What you will do: Using the entries that follow, write out the line containing "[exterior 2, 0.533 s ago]", the line containing "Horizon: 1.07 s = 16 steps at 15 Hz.", and every line between them, exactly and nothing else.

Data excerpts:
------------
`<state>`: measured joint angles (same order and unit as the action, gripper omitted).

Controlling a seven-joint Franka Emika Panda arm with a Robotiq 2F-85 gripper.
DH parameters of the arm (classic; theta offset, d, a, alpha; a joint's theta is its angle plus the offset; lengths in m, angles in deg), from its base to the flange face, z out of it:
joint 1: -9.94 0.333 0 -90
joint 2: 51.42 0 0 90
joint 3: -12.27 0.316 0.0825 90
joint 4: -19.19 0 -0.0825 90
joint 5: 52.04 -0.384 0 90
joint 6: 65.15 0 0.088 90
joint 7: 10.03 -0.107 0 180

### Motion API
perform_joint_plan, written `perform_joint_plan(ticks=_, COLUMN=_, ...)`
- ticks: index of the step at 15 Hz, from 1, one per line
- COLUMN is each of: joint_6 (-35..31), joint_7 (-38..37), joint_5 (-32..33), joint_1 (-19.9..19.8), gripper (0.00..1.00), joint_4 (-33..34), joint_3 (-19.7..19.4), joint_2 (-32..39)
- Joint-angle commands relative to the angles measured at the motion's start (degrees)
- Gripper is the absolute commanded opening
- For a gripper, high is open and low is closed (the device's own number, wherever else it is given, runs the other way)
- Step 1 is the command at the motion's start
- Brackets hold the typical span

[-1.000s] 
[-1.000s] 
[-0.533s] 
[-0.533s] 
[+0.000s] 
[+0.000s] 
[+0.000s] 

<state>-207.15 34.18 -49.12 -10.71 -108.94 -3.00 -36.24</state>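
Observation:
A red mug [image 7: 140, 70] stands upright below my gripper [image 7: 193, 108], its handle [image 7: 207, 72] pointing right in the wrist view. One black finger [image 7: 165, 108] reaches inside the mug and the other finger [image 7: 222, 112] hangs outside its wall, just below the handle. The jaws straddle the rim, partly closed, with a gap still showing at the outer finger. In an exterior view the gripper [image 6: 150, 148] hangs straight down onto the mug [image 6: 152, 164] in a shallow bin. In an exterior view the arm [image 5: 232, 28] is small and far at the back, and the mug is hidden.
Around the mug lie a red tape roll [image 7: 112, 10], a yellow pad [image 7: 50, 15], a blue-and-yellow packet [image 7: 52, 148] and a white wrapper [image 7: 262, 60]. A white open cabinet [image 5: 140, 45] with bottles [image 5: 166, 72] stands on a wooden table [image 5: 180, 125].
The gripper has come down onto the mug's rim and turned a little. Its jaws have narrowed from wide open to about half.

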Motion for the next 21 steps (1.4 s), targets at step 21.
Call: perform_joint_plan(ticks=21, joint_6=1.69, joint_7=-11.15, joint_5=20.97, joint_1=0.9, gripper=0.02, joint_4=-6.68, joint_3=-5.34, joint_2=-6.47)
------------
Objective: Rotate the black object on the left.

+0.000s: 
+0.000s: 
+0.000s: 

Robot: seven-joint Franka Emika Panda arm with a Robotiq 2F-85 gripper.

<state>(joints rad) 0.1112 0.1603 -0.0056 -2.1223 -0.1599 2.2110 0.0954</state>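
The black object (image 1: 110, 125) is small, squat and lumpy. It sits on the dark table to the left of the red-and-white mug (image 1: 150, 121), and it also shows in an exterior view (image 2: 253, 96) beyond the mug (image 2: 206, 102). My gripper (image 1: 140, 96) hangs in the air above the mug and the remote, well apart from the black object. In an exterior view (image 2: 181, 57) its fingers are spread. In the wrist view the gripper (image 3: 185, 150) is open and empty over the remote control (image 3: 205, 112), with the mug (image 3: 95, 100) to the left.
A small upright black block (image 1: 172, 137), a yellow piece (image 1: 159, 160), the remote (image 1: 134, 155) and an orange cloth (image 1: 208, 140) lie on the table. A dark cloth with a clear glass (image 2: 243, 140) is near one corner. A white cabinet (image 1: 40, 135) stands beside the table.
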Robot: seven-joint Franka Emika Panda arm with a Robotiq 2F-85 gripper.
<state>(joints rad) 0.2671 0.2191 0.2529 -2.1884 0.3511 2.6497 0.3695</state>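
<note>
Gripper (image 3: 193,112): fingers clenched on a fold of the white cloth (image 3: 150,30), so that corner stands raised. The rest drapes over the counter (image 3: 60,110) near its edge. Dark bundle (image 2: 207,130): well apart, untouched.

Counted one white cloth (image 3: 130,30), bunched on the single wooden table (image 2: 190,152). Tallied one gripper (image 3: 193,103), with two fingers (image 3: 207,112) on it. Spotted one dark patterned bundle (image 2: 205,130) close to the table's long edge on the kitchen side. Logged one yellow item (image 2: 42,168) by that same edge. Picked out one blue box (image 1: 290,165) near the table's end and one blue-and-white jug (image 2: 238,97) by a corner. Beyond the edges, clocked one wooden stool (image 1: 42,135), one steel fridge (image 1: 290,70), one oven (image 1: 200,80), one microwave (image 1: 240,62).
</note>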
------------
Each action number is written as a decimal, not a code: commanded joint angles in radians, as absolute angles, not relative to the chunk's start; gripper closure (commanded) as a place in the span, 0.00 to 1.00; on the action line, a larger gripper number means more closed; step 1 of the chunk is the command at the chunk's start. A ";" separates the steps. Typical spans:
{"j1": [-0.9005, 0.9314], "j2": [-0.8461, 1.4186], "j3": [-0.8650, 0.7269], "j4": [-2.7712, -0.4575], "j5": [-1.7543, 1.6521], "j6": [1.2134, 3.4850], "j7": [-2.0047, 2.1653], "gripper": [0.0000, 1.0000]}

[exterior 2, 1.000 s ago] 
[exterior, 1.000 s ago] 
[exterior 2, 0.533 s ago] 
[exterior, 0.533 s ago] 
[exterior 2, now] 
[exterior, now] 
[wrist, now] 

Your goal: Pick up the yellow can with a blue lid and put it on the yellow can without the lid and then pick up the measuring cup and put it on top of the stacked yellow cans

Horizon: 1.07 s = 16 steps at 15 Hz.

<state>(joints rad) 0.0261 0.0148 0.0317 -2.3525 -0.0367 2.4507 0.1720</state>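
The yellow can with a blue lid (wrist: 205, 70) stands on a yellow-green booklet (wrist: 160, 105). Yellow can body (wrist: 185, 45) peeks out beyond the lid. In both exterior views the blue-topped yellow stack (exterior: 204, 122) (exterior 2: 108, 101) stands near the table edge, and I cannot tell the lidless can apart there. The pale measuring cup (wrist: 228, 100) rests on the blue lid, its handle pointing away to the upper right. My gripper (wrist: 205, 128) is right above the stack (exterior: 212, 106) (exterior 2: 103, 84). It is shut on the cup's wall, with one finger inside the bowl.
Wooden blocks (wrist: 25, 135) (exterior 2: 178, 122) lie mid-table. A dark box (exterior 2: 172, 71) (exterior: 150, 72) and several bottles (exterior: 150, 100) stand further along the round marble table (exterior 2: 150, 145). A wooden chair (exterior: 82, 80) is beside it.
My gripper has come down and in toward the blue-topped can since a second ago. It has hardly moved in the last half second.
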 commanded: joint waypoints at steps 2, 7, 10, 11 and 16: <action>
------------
Task solution:
[exterior 2, 0.533 s ago] 
[exterior, 0.533 s ago] 
[exterior 2, now] 
[exterior, now] 
[wrist, now] 

Your goal: Pick up the yellow can with a blue lid and put it on the yellow can without the lid and then pick up the measuring cup and put it on top of the stacked yellow cans

Horizon: 1.07 s = 16 steps at 15 Hz.

There's no more to the output.